> **Aim of the task**: Would you retype the records below exactly as they appear?

[Start of section]

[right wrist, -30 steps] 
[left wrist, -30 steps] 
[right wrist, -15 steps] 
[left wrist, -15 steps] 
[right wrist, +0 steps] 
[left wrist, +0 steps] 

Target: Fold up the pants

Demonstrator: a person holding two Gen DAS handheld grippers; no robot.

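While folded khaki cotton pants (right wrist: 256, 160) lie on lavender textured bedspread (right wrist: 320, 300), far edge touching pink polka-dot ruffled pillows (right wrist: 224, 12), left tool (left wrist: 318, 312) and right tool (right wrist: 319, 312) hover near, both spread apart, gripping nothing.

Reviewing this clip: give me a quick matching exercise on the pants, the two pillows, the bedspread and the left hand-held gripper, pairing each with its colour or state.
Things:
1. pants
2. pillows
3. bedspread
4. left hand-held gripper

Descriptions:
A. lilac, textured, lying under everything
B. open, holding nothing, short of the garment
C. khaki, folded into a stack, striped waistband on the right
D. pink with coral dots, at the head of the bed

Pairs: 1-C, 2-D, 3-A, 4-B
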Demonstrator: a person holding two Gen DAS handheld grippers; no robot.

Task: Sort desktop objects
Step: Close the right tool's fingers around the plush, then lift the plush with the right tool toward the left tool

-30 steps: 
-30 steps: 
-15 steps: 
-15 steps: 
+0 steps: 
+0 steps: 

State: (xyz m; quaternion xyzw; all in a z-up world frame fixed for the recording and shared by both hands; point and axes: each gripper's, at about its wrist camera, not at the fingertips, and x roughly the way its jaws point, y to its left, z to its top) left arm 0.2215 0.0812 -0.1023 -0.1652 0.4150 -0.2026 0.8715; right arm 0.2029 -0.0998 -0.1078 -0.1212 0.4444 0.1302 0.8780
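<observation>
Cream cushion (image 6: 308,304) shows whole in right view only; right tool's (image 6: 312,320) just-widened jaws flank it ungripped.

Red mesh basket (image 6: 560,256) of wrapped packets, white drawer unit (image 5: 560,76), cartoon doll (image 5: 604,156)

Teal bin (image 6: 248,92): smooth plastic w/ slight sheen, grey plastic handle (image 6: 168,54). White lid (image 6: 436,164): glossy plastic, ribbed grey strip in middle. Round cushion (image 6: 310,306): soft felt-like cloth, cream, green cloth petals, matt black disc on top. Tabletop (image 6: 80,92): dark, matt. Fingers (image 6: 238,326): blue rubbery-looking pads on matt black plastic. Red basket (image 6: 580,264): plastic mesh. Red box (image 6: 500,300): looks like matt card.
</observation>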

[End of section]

> **Task result**:
[right wrist, -30 steps] 
[left wrist, -30 steps] 
[right wrist, -15 steps] 
[left wrist, -15 steps] 
[right wrist, +0 steps] 
[left wrist, +0 steps] 

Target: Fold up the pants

Demonstrator: a person holding two Gen DAS handheld grippers; no robot.

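While folded khaki cotton pants (right wrist: 256, 160) lie on lavender textured bedspread (right wrist: 320, 300), far edge touching pink polka-dot ruffled pillows (right wrist: 224, 12), left tool (left wrist: 318, 312) and right tool (right wrist: 319, 312) hover near, both spread apart, gripping nothing.

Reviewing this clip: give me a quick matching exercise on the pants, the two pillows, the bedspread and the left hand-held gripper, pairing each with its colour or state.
Things:
1. pants
2. pillows
3. bedspread
4. left hand-held gripper

Descriptions:
A. lilac, textured, lying under everything
B. open, holding nothing, short of the garment
C. khaki, folded into a stack, striped waistband on the right
D. pink with coral dots, at the head of the bed

Pairs: 1-C, 2-D, 3-A, 4-B
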Demonstrator: a person holding two Gen DAS handheld grippers; no robot.

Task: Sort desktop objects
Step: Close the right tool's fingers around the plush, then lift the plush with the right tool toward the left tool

-30 steps: 
-30 steps: 
-15 steps: 
-15 steps: 
+0 steps: 
+0 steps: 

State: (xyz m; quaternion xyzw; all in a z-up world frame fixed for the recording and shared by both hands; point and axes: each gripper's, at about its wrist camera, not at the fingertips, and x roughly the way its jaws point, y to its left, z to its top) left arm 0.2215 0.0812 -0.1023 -0.1652 0.4150 -0.2026 0.8715; right arm 0.2029 -0.0998 -0.1078 -0.1212 0.4444 0.1302 0.8780
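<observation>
Cream cushion (image 6: 308,304) shows whole in right view only; right tool's (image 6: 312,320) just-widened jaws flank it ungripped.

Red mesh basket (image 6: 560,256) of wrapped packets, white drawer unit (image 5: 560,76), cartoon doll (image 5: 604,156)

Teal bin (image 6: 248,92): smooth plastic w/ slight sheen, grey plastic handle (image 6: 168,54). White lid (image 6: 436,164): glossy plastic, ribbed grey strip in middle. Round cushion (image 6: 310,306): soft felt-like cloth, cream, green cloth petals, matt black disc on top. Tabletop (image 6: 80,92): dark, matt. Fingers (image 6: 238,326): blue rubbery-looking pads on matt black plastic. Red basket (image 6: 580,264): plastic mesh. Red box (image 6: 500,300): looks like matt card.
</observation>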

This completes the response to the exercise.